Problem details:
I would like every entry below written out exactly.

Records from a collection
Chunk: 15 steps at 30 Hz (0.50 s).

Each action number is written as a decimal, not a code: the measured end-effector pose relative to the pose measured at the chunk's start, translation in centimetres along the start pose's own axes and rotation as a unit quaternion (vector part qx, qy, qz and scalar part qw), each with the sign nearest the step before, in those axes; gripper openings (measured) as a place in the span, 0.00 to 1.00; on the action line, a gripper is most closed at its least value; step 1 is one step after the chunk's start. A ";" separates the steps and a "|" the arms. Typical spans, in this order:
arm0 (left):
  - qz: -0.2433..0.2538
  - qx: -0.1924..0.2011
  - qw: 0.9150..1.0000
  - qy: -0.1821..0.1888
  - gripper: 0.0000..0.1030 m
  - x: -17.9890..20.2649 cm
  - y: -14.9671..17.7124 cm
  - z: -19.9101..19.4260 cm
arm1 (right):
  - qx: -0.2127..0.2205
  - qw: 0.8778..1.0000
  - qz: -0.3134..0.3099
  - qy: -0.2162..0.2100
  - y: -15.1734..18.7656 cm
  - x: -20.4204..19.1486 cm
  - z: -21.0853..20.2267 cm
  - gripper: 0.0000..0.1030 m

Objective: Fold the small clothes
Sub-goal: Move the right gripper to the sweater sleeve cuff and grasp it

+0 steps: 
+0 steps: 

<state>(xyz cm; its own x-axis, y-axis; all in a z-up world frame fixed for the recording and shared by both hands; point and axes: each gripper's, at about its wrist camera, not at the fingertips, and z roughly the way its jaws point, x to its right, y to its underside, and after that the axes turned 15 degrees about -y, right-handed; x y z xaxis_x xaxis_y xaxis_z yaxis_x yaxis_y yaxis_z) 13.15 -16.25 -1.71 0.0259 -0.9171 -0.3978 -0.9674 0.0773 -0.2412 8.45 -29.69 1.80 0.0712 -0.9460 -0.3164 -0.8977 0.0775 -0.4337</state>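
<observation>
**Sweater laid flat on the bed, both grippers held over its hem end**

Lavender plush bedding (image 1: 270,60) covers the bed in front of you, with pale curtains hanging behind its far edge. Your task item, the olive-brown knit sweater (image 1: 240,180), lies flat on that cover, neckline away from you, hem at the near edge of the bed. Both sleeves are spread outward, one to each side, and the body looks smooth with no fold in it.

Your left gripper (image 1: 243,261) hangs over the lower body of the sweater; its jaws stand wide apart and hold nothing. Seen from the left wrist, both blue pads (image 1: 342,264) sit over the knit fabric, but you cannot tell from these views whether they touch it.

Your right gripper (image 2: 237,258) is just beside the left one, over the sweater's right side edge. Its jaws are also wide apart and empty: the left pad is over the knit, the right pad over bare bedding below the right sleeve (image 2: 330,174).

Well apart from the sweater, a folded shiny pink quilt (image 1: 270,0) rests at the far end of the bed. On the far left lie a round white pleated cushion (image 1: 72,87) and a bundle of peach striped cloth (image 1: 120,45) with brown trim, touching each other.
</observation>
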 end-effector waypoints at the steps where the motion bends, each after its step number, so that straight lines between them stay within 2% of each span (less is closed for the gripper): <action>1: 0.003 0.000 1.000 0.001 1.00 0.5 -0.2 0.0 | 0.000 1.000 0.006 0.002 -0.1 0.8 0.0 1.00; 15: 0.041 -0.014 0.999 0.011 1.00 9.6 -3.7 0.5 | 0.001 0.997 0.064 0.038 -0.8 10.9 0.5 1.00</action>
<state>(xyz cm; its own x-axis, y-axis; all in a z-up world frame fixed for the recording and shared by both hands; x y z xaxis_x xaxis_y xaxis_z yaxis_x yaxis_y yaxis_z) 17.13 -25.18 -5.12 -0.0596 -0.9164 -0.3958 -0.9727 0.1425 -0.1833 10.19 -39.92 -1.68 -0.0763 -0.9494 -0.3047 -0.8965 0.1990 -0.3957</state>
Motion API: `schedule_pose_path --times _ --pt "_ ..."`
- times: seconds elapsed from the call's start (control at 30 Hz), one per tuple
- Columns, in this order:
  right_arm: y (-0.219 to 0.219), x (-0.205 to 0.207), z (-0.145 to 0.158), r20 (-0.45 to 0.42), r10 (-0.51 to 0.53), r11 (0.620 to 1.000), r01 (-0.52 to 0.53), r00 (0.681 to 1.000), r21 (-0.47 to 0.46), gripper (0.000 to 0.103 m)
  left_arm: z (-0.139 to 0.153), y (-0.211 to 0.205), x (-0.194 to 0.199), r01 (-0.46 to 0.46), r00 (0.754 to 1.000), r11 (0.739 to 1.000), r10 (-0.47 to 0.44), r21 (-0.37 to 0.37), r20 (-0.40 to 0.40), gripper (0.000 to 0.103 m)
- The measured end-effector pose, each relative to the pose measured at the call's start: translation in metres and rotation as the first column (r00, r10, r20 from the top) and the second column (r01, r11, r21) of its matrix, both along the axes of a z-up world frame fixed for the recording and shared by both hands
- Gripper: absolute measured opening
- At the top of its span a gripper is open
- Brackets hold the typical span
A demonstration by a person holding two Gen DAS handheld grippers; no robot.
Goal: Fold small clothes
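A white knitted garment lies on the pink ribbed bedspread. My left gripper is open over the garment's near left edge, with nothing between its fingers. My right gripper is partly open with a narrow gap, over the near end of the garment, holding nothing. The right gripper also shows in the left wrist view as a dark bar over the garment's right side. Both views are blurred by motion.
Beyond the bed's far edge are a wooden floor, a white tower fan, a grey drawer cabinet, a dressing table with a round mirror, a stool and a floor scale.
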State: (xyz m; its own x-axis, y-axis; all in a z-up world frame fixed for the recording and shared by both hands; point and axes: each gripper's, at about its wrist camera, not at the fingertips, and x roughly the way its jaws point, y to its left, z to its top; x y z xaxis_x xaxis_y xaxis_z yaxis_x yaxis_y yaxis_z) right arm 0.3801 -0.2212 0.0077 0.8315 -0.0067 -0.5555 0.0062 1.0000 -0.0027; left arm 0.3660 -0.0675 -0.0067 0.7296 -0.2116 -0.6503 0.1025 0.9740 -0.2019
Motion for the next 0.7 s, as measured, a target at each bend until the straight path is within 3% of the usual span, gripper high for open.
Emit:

Solution to the exercise:
Chunk: 15 steps at 30 Hz (0.50 s).

Each action number is written as a decimal, not a code: the measured end-effector pose relative to the pose measured at the chunk's start, translation in centimetres along the start pose's own axes and rotation as a unit quaternion (vector part qx, qy, qz and scalar part qw), each with the sign nearest the step before, in those axes; gripper openings (measured) as a place in the span, 0.00 to 1.00; on the action line, a gripper is most closed at its least value; step 1 is one step after the chunk's start. A ";" separates the steps and a "|" the arms. Typical spans, in this order:
arm0 (left):
  - qz: -0.2433..0.2538
  - qx: -0.1924..0.2011
  - qw: 0.9150..1.0000
  - qy: -0.1821..0.1888
  - gripper: 0.0000..0.1030 m
  - x: -17.9890..20.2649 cm
  - y: -14.9671..17.7124 cm
  - z: -19.9101..19.4260 cm
arm1 (right):
  - qx: -0.2127..0.2205
  - qw: 0.8778..1.0000
  - qz: -0.3134..0.3099
  - qy: -0.2162..0.2100
  - y: -15.1734..18.7656 cm
  - x: -20.4204..19.1486 cm
  - z: -21.0853..20.2267 cm
  - gripper: 0.0000..0.1030 m

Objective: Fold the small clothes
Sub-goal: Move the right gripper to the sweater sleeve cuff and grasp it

+0 steps: 
+0 steps: 

<state>(xyz cm; its own x-axis, y-axis; all in a z-up world frame fixed for the recording and shared by both hands; point and axes: each gripper's, at about its wrist camera, not at the fingertips, and z roughly the way its jaws point, x to its right, y to its underside, and after that the axes turned 15 degrees about -y, right-handed; x y z xaxis_x xaxis_y xaxis_z yaxis_x yaxis_y yaxis_z) 13.15 -16.25 -1.71 0.0259 -0.9171 -0.3978 -0.9674 0.0773 -0.2412 8.45 -29.69 1.80 0.0712 -0.9460 -0.3164 -0.8977 0.0775 -0.4337</state>
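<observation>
**Sweater laid flat on the bed, both grippers held over its hem end**

Lavender plush bedding (image 1: 270,60) covers the bed in front of you, with pale curtains hanging behind its far edge. Your task item, the olive-brown knit sweater (image 1: 240,180), lies flat on that cover, neckline away from you, hem at the near edge of the bed. Both sleeves are spread outward, one to each side, and the body looks smooth with no fold in it.

Your left gripper (image 1: 243,261) hangs over the lower body of the sweater; its jaws stand wide apart and hold nothing. Seen from the left wrist, both blue pads (image 1: 342,264) sit over the knit fabric, but you cannot tell from these views whether they touch it.

Your right gripper (image 2: 237,258) is just beside the left one, over the sweater's right side edge. Its jaws are also wide apart and empty: the left pad is over the knit, the right pad over bare bedding below the right sleeve (image 2: 330,174).

Well apart from the sweater, a folded shiny pink quilt (image 1: 270,0) rests at the far end of the bed. On the far left lie a round white pleated cushion (image 1: 72,87) and a bundle of peach striped cloth (image 1: 120,45) with brown trim, touching each other.
</observation>
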 end-effector waypoints at the steps where the motion bends, each after its step number, so that straight lines between them stay within 2% of each span (less is closed for the gripper): <action>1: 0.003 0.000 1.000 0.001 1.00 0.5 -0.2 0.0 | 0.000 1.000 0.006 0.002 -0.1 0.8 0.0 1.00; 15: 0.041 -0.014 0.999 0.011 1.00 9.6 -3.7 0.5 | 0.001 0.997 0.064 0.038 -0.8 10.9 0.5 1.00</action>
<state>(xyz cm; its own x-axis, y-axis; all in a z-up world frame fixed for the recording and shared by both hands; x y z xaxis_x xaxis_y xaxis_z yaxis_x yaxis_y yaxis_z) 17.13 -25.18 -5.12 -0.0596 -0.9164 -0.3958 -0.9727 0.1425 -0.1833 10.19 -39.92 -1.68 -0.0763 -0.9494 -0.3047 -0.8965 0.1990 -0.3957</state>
Motion API: `schedule_pose_path --times _ --pt "_ ..."`
- times: seconds elapsed from the call's start (control at 30 Hz), one per tuple
- Columns, in this order:
  right_arm: y (-0.219 to 0.219), x (-0.205 to 0.207), z (-0.145 to 0.158), r20 (-0.45 to 0.42), r10 (-0.51 to 0.53), r11 (0.620 to 1.000), r01 (-0.52 to 0.53), r00 (0.681 to 1.000), r21 (-0.47 to 0.46), gripper (0.000 to 0.103 m)
  left_arm: z (-0.139 to 0.153), y (-0.211 to 0.205), x (-0.194 to 0.199), r01 (-0.46 to 0.46), r00 (0.754 to 1.000), r11 (0.739 to 1.000), r10 (-0.47 to 0.44), r21 (-0.37 to 0.37), r20 (-0.40 to 0.40), gripper (0.000 to 0.103 m)
- The measured end-effector pose, each relative to the pose measured at the call's start: translation in metres and rotation as the first column (r00, r10, r20 from the top) and the second column (r01, r11, r21) of its matrix, both along the axes of a z-up world frame fixed for the recording and shared by both hands
- Gripper: absolute measured opening
- At the top of its span a gripper is open
- Brackets hold the typical span
A demonstration by a person holding two Gen DAS handheld grippers; no robot.
Goal: Fold small clothes
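A white knitted garment lies on the pink ribbed bedspread. My left gripper is open over the garment's near left edge, with nothing between its fingers. My right gripper is partly open with a narrow gap, over the near end of the garment, holding nothing. The right gripper also shows in the left wrist view as a dark bar over the garment's right side. Both views are blurred by motion.
Beyond the bed's far edge are a wooden floor, a white tower fan, a grey drawer cabinet, a dressing table with a round mirror, a stool and a floor scale.
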State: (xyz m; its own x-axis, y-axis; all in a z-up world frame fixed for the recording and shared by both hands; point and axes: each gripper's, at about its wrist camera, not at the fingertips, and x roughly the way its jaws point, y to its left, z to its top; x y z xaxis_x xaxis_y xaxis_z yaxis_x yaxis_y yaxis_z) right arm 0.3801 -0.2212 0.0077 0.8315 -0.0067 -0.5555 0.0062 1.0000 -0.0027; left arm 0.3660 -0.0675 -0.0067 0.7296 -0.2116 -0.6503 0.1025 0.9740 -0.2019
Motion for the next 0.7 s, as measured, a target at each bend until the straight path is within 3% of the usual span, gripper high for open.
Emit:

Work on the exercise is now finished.